Auf zur Buchmesse nach Leipzig

Früh ging es mit dem Bus los. Als wir ankamen waren schon hunderte Menschen auf dem Messegelände unterwegs. Es gab ein vielfältiges Genre-Angebot, über Kinderliteratur, Literatur für Pädagogen bis hin zu Fantasy und Mangas.

Berufliche Schule der FAWZ gGmbH_Besuch Leipziger Buchmesse 2019_1Die Wege zu jedem Hallenbereich waren durch mehrere Schilder gekennzeichnet, sodass man die Hallen leicht finden konnte. Auf der Messe wurden Bücher angeboten, die man dort günstiger ersteigern konnte, als wenn man sie im Laden kauft oder im Netz bestellt. Bei Fragen wurden wir freundlich von den Ausstellern beraten.

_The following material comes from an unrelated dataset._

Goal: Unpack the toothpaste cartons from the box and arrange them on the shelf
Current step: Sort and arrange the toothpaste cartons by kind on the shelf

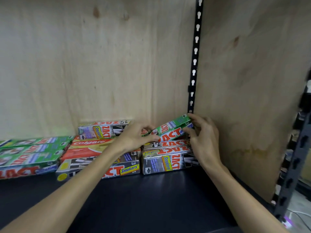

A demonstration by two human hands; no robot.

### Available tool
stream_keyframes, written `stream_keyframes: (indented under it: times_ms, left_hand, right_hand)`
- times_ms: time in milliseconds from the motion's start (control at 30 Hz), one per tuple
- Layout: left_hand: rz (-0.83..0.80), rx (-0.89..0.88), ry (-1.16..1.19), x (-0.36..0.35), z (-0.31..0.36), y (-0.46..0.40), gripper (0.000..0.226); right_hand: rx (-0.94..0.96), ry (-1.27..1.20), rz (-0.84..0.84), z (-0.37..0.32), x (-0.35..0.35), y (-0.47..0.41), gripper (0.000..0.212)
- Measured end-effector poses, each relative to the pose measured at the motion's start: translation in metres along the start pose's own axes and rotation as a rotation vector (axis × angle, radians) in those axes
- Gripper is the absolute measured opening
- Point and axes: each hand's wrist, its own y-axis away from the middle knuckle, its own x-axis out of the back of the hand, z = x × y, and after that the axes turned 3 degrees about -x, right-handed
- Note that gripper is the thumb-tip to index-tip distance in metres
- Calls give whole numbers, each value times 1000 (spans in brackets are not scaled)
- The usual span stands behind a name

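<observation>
Head view, shelf interior. Landmark: black slotted upright (pixel 195 61) in the rear right corner, where the plywood back panel (pixel 92 56) meets the plywood side panel (pixel 249 81).

Green ZACT carton (pixel 170 129): held at the foot of the upright, tilted, right end raised and almost touching the upright, left end lower. Resting over a stack of silver ZACT Smokers cartons (pixel 166 157), lower edge close to the top of the stack; contact not clear.

Left hand (pixel 136 137): left of the upright, grip closed on the lower left end of the green carton, fingertips curled over its top edge. Right hand (pixel 203 132): directly below and in front of the upright, grip closed on the raised right end, thumb below, fingers above, knuckles close to the side panel.

Further left of the upright: a lone silver carton (pixel 102 130) against the back panel; a red Colgate carton (pixel 90 146) lying over a silver Smokers carton (pixel 101 167); then green cartons (pixel 30 155) stacked at the far left edge of view.

Open room: dark shelf board (pixel 151 199) bare in front of all cartons; tall free space above the stacks up the back panel. Tight margin only at the corner by the upright. Grey front post (pixel 292 174) at the right edge, forward of the side panel.
</observation>
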Motion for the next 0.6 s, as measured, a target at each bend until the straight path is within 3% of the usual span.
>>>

Manga-Comic-Con für Manga-Fans

Parallel dazu fand in Halle 1 die Manga-Comic-Con statt, die uns besonders interessierte. In der Glashalle unten tummelten sich viele Cosplayer, die häufig von professionellen Fotografen fotografiert worden sind. Das war für uns Manga-Fans ein besonderes Erlebnis.

Unsere Lehrerinnen und Lehrer knüpften neue Kontakte zu Schulbuchverlagen, was uns auch im Unterricht zugutekommen wird. Schwer bepackt kamen die meisten wieder am Bus an. Vor allem Infomaterial wurde mitgenommen und so manch interessante Werbeartikel konnte man an den Ständen mitnehmen.

Und, hat´s gefallen…?

Auf Nachfrage, wie unseren Lehrerinnen und Lehrern sowie Schülerinnen und Schülern die Leipziger Buchmesse gefiel kam als Antwort, dass es ihnen sehr gefallen hatte und das es sich für einen weiteren Besuch lohnen würde.